This is the first volume in Bell Tower's "Sacred Teachings" series that will offer hardcover editions of scriptures from different traditions. Here Thomas Byrom presents his fluid and cogent renderings of the sayings of the Buddha (563-483 B.C.). These teachings were probably first gathered in Northern India in the third century before Christ and originally written down in Ceylon (Sri Lanka) in the first century B.C. "Dhamma" means law, justice, righteousness, discipline, truth. "Pada" means path, step, foot, foundation. This, then, is the path of truth. These words have become the principal scripture for Buddhists in Sri Lanka and Southeast Asia.

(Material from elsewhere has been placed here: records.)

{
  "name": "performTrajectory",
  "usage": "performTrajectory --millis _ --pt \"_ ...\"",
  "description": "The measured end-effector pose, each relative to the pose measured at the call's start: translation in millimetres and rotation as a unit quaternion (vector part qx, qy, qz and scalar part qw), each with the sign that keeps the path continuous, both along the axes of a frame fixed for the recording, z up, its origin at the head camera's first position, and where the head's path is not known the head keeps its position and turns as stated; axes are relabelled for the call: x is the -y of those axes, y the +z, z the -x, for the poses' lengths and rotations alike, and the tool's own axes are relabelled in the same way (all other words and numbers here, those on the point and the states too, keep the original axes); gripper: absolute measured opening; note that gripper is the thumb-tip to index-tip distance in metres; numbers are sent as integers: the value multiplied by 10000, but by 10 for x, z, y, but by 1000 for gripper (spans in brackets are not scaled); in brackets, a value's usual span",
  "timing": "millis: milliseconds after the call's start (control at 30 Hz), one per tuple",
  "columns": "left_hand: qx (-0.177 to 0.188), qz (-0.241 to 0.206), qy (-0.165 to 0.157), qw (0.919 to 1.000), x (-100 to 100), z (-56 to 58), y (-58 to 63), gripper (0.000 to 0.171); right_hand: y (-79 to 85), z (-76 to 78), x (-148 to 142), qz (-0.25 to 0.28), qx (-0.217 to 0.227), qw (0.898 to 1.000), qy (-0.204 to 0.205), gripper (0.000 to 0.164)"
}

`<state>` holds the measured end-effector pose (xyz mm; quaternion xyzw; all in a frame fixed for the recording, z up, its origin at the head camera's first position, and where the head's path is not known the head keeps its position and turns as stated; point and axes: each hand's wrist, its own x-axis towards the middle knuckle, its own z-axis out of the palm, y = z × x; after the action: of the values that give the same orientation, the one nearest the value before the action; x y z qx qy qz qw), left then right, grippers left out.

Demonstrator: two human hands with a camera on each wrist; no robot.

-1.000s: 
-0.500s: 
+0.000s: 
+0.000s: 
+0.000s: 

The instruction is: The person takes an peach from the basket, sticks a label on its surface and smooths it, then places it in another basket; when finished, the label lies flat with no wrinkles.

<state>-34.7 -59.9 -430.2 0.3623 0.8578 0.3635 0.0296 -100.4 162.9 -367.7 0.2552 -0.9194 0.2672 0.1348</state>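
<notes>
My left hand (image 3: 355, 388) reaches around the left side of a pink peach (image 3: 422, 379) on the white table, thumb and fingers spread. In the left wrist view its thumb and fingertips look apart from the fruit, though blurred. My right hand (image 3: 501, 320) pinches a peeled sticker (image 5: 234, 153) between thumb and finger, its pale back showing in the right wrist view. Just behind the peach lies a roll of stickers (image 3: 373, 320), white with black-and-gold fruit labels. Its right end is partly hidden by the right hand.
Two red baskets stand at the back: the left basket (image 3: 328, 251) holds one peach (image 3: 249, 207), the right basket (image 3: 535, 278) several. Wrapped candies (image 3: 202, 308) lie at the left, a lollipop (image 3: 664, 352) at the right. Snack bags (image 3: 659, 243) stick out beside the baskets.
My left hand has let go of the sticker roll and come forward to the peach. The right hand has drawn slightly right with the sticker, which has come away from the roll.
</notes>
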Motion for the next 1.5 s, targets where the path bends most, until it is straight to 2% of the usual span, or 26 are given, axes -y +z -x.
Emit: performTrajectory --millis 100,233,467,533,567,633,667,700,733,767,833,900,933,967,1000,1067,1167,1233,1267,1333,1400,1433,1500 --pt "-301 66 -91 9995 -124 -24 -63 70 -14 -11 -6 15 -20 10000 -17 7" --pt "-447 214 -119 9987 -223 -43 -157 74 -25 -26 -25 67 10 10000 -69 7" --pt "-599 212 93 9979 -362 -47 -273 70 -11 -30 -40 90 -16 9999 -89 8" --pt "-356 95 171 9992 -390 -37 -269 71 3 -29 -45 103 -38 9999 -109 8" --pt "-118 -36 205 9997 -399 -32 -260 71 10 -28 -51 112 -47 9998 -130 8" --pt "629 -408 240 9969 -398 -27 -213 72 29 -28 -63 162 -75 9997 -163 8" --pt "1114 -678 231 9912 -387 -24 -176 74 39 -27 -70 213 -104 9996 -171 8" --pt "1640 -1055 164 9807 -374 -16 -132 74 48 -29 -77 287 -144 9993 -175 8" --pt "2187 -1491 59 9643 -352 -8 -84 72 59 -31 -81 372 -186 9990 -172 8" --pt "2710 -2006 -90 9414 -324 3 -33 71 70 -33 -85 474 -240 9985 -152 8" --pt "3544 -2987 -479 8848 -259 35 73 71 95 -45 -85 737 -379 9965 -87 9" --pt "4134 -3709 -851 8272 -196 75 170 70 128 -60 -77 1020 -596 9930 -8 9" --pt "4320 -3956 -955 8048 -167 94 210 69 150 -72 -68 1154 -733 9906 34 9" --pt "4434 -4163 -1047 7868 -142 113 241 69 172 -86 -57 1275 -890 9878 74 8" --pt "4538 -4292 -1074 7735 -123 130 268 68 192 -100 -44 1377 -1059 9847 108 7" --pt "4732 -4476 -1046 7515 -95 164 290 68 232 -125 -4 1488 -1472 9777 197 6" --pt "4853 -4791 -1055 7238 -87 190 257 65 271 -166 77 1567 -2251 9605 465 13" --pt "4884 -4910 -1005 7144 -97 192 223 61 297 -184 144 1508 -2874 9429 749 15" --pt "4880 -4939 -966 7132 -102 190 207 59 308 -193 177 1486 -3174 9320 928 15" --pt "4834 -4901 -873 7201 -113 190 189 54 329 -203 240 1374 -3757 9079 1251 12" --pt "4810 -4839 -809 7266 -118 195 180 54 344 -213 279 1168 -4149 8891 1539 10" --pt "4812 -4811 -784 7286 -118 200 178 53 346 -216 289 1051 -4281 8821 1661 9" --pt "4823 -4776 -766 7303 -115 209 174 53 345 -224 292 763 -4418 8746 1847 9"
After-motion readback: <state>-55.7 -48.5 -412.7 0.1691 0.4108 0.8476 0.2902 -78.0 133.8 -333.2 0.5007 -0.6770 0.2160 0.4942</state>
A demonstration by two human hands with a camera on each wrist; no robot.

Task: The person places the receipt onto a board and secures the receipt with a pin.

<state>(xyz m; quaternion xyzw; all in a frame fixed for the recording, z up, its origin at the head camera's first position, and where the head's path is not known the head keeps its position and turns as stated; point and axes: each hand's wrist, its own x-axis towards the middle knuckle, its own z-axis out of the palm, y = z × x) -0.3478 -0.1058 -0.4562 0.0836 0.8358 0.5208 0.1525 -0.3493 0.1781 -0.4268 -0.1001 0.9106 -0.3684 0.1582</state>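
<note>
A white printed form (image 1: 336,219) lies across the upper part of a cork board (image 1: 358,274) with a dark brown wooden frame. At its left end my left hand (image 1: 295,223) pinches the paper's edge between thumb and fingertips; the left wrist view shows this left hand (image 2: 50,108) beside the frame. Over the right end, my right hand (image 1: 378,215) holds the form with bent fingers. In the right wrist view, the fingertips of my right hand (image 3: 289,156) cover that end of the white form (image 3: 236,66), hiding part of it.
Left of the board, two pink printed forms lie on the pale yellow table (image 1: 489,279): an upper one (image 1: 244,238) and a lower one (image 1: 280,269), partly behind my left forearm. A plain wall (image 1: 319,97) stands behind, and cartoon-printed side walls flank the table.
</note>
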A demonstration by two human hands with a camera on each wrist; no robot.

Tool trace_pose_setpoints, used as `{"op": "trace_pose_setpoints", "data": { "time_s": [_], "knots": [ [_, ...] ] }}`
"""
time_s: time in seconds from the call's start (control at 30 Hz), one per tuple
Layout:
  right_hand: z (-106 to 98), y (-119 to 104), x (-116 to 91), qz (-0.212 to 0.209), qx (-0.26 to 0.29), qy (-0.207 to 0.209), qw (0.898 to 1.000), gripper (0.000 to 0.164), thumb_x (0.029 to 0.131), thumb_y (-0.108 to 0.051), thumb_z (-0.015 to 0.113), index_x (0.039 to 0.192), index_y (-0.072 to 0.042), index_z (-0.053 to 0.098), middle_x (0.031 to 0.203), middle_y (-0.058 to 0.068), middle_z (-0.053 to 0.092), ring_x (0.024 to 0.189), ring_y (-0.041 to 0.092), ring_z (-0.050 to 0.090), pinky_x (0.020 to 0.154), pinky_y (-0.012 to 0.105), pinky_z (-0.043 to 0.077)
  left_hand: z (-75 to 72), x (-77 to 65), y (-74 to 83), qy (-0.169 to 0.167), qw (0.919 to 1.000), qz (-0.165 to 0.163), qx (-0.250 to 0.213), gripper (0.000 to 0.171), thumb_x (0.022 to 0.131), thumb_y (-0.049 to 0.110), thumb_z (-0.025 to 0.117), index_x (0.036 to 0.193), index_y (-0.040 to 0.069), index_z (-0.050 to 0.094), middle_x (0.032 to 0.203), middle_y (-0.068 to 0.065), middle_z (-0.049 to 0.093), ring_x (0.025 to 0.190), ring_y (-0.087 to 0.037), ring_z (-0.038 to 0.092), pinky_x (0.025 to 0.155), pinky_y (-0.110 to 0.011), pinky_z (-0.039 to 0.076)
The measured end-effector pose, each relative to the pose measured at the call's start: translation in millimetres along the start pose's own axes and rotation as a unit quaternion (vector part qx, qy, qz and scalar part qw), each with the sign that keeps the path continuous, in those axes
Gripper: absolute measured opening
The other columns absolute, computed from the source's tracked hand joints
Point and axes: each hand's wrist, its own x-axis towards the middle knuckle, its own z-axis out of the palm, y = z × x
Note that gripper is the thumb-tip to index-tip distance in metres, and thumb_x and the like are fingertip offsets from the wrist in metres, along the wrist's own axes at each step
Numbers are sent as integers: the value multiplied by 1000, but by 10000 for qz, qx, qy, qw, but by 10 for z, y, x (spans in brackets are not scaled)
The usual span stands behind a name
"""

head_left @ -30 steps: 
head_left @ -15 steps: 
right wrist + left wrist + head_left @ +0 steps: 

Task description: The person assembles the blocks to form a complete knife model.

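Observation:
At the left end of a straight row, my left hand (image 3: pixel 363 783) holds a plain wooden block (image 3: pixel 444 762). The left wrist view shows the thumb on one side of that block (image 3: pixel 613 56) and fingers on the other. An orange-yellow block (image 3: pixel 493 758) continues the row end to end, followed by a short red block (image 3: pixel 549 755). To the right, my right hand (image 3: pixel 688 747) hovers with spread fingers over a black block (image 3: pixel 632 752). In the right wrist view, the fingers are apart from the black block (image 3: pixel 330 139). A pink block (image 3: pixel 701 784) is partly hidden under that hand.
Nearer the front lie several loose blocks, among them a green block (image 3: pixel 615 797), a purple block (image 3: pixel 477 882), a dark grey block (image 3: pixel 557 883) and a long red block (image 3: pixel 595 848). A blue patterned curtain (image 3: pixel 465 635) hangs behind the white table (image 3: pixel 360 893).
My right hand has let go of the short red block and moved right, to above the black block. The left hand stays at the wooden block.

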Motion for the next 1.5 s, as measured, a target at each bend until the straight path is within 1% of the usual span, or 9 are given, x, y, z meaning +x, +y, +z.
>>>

As Ram Dass puts it in his reverential preface: "These words come to you in purity; for them to touch you they must be received in purity. These words come out of divine simplicity; to liberate you they must be heard in simplicity. These words come from the soul; to feed that in you which thirsts, these words, which are words of wisdom, not knowledge, must be heard by the soul, not the intellect."

Buddha teaches that "the way is not in the sky / the way is in the heart." Purify the heart of envy, greed, anger, clinging, attachments, and your life will be animated by joy and beauty. Equanimity is another task of inner work: "Free yourself from pleasure and pain. / For in craving pleasure or in nursing pain / There is only sorrow. / Like nothing lest you lose it, / Lest it bring you grief and fear. / Go beyond likes and dislikes."

The Buddha has much to say about mastering the senses, doing good, staying awake, being present, living peace, and finding friends who love the truth. Thomas Byrom's renderings of these sayings are graceful, lyrical, and lucid.